» **Activity**
Exactly the lines from the beginning of the material to the line with "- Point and" are to be repeated, both ends included.

== == ==

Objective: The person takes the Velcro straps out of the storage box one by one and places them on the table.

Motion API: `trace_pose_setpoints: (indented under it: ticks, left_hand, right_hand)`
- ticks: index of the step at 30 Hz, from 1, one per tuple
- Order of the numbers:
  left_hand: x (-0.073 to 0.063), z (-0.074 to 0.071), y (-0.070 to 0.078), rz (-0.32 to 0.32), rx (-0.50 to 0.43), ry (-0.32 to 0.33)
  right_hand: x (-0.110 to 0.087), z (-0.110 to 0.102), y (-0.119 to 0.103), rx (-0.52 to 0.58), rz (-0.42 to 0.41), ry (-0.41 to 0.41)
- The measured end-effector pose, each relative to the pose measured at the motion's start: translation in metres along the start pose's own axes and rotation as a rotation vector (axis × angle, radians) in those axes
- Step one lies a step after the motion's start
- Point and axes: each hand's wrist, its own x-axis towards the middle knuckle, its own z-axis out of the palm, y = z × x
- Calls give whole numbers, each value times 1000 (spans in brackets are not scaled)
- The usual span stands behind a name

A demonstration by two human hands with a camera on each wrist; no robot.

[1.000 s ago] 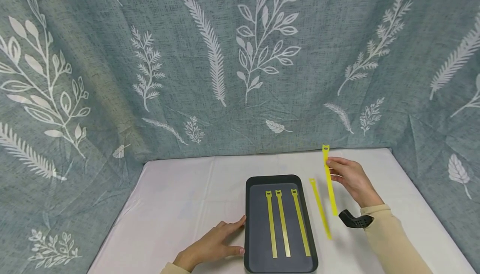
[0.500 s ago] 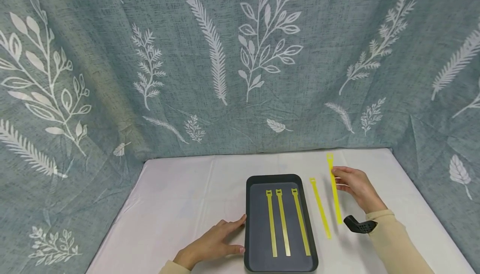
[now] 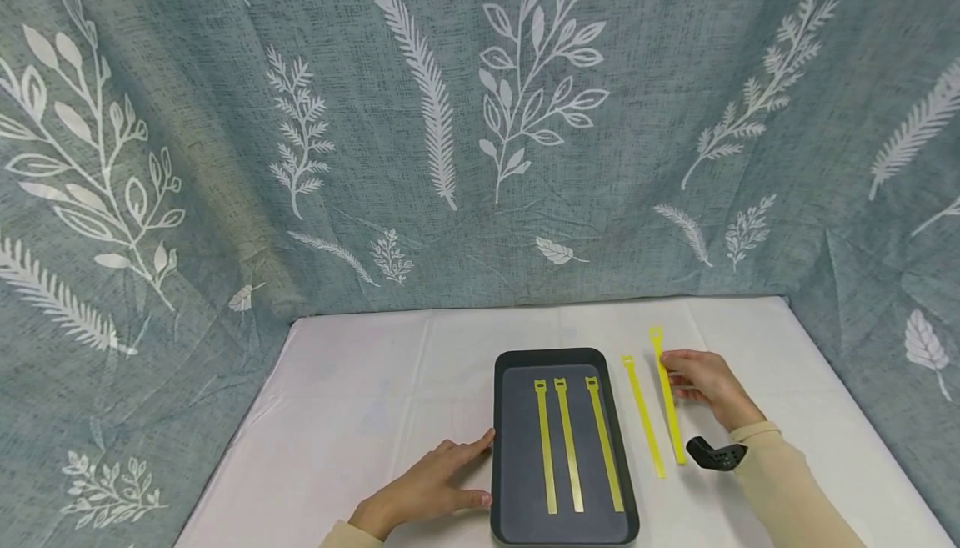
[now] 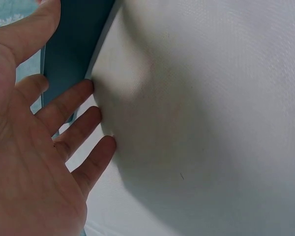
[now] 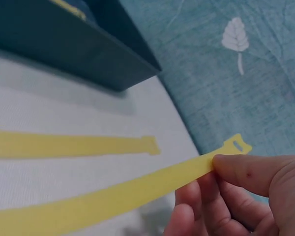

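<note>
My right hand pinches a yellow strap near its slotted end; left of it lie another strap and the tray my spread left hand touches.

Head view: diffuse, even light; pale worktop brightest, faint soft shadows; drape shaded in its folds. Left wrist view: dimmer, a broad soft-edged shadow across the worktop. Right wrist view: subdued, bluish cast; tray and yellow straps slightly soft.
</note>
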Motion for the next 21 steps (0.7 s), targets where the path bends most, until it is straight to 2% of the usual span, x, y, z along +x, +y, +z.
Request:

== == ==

» **Exercise solution**
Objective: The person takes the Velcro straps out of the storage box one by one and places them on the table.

Motion API: `trace_pose_setpoints: (indented under it: ticks, left_hand, right_hand)`
- ticks: index of the step at 30 Hz, from 1, one per tuple
- Order of the numbers:
  left_hand: x (-0.073 to 0.063), z (-0.074 to 0.071), y (-0.070 to 0.078), rz (-0.32 to 0.32), rx (-0.50 to 0.43), ry (-0.32 to 0.33)
  right_hand: x (-0.110 to 0.087), z (-0.110 to 0.102), y (-0.119 to 0.103), rx (-0.52 to 0.58), rz (-0.42 to 0.41), ry (-0.41 to 0.41)
- The measured end-effector pose, each relative to the pose measured at the motion's start: translation in metres along the start pose's own axes and rotation as a rotation vector (axis × angle, radians) in those axes
- Step one lies a step after the motion's start
- Point and axes: each hand's wrist, its own x-axis towards the middle knuckle, its own z-axis out of the palm, y = z × x

Nothing else is part of this exercise.